### WORK INSTRUCTION
Look for the string "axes" in the listing below and copy every line in which it appears.

──────────────────────────────

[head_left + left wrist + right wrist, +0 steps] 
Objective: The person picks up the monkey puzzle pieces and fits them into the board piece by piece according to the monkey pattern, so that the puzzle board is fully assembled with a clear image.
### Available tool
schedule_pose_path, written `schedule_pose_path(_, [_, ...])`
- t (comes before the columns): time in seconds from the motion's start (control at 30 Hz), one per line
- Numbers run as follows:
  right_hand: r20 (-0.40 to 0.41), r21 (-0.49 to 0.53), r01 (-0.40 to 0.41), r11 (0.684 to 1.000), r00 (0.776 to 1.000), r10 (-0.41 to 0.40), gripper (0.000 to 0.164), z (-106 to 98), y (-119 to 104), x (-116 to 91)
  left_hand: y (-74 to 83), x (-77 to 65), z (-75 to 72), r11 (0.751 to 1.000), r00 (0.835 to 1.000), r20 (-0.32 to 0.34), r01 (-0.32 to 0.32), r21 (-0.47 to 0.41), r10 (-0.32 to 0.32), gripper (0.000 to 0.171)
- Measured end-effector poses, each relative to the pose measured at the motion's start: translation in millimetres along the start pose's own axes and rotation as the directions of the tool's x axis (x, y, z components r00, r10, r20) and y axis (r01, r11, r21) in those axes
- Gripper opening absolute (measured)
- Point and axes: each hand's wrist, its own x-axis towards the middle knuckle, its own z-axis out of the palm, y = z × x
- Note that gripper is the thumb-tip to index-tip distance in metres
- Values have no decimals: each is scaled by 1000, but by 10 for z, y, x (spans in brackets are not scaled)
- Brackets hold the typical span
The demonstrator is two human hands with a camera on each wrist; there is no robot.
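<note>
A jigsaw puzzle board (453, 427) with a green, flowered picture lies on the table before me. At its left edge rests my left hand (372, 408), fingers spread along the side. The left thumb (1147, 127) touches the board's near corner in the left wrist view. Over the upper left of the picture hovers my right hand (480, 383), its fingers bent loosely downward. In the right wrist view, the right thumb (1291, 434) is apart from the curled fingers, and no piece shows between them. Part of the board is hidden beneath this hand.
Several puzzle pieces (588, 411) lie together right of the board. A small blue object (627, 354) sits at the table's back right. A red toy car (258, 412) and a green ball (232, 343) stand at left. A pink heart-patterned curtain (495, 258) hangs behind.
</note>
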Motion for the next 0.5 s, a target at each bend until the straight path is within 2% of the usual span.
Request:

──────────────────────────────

### RESPONSE
- Measured end-effector poses, each relative to the pose measured at the motion's start: translation in millimetres along the start pose's own axes and rotation as the directions of the tool's x axis (x, y, z components r00, r10, r20) and y axis (r01, r11, r21) in those axes
- Point and axes: each hand's wrist, its own x-axis towards the middle knuckle, its own z-axis out of the palm, y = z × x

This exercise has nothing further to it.